Task objective
Please set down each line of the material exactly.

### Data ###

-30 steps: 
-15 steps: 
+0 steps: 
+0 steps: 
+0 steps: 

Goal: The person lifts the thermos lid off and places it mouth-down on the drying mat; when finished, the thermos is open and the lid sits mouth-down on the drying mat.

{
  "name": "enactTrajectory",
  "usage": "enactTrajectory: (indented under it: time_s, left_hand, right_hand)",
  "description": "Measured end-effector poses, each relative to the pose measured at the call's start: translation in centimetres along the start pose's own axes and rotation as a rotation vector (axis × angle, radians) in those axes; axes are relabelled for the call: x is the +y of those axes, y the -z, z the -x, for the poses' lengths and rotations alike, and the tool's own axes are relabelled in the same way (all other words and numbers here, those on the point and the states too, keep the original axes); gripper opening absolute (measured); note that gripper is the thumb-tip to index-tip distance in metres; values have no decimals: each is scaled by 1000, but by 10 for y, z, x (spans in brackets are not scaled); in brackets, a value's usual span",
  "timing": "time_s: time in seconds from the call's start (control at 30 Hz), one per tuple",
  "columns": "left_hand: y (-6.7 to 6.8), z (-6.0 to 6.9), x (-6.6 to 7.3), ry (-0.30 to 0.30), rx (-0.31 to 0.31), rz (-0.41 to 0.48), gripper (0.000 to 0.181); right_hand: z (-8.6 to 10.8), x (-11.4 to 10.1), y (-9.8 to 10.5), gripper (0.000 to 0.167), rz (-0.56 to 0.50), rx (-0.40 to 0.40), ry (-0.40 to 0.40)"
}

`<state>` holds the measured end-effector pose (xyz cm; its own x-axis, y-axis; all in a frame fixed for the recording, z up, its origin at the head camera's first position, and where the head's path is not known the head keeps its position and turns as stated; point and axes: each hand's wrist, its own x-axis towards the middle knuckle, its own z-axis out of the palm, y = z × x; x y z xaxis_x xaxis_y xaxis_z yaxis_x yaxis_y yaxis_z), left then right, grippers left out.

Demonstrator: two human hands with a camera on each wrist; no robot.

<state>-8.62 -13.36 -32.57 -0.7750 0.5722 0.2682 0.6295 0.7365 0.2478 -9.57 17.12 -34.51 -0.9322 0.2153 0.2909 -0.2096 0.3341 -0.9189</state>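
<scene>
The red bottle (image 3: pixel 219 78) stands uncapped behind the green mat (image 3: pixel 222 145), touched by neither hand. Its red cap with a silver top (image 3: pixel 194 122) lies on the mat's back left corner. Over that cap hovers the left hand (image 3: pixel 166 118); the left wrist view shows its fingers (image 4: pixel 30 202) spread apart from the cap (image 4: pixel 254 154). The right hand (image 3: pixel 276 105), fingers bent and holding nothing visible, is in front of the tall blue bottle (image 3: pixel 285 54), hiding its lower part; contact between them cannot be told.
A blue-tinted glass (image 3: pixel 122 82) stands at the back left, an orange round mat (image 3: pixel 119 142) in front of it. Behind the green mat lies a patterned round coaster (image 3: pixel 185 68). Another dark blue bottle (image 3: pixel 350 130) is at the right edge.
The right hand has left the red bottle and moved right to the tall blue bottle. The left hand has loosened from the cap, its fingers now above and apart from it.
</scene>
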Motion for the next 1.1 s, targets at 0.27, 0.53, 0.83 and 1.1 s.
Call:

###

Output
-30 steps: 
-15 steps: 
+0 steps: 
+0 steps: 
+0 steps: 

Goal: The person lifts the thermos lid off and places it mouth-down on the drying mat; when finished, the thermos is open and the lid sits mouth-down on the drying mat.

{
  "name": "enactTrajectory",
  "usage": "enactTrajectory: (indented under it: time_s, left_hand, right_hand)",
  "description": "Measured end-effector poses, each relative to the pose measured at the call's start: translation in centimetres along the start pose's own axes and rotation as a rotation vector (axis × angle, radians) in those axes; axes are relabelled for the call: x is the +y of those axes, y the -z, z the -x, for the poses' lengths and rotations alike, and the tool's own axes are relabelled in the same way (all other words and numbers here, those on the point and the states too, keep the original axes); gripper opening absolute (measured); note that gripper is the thumb-tip to index-tip distance in metres; values have no decimals: each is scaled by 1000, but by 10 for y, z, x (spans in brackets are not scaled); in brackets, a value's usual span",
  "timing": "time_s: time in seconds from the call's start (control at 30 Hz), one per tuple",
  "columns": "left_hand: y (-6.7 to 6.8), z (-6.0 to 6.9), x (-6.6 to 7.3), ry (-0.30 to 0.30), rx (-0.31 to 0.31), rz (-0.41 to 0.48), gripper (0.000 to 0.181); right_hand: z (-8.6 to 10.8), x (-11.4 to 10.1), y (-9.8 to 10.5), gripper (0.000 to 0.167), rz (-0.56 to 0.50), rx (-0.40 to 0.40), ry (-0.40 to 0.40)"
}

`<state>` holds the measured end-effector pose (xyz cm; its own x-axis, y-axis; all in a frame fixed for the recording, z up, its origin at the head camera's first position, and where the head's path is not known the head keeps its position and turns as stated; point and axes: each hand's wrist, its own x-axis towards the middle knuckle, its own z-axis out of the palm, y = z × x; x y z xaxis_x xaxis_y xaxis_z yaxis_x yaxis_y yaxis_z), left then right, grippers left out.

Demonstrator: two human hands with a camera on each wrist; no robot.

<state>-8.62 -13.36 -32.57 -0.7750 0.5722 0.2682 0.6295 0.7365 0.2478 -9.57 17.12 -34.51 -0.9322 0.2153 0.2909 -0.2096 0.3341 -0.9189</state>
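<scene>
The red bottle (image 3: pixel 219 78) stands uncapped behind the green mat (image 3: pixel 222 145), touched by neither hand. Its red cap with a silver top (image 3: pixel 194 122) lies on the mat's back left corner. Over that cap hovers the left hand (image 3: pixel 166 118); the left wrist view shows its fingers (image 4: pixel 30 202) spread apart from the cap (image 4: pixel 254 154). The right hand (image 3: pixel 276 105), fingers bent and holding nothing visible, is in front of the tall blue bottle (image 3: pixel 285 54), hiding its lower part; contact between them cannot be told.
A blue-tinted glass (image 3: pixel 122 82) stands at the back left, an orange round mat (image 3: pixel 119 142) in front of it. Behind the green mat lies a patterned round coaster (image 3: pixel 185 68). Another dark blue bottle (image 3: pixel 350 130) is at the right edge.
The right hand has left the red bottle and moved right to the tall blue bottle. The left hand has loosened from the cap, its fingers now above and apart from it.
</scene>
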Motion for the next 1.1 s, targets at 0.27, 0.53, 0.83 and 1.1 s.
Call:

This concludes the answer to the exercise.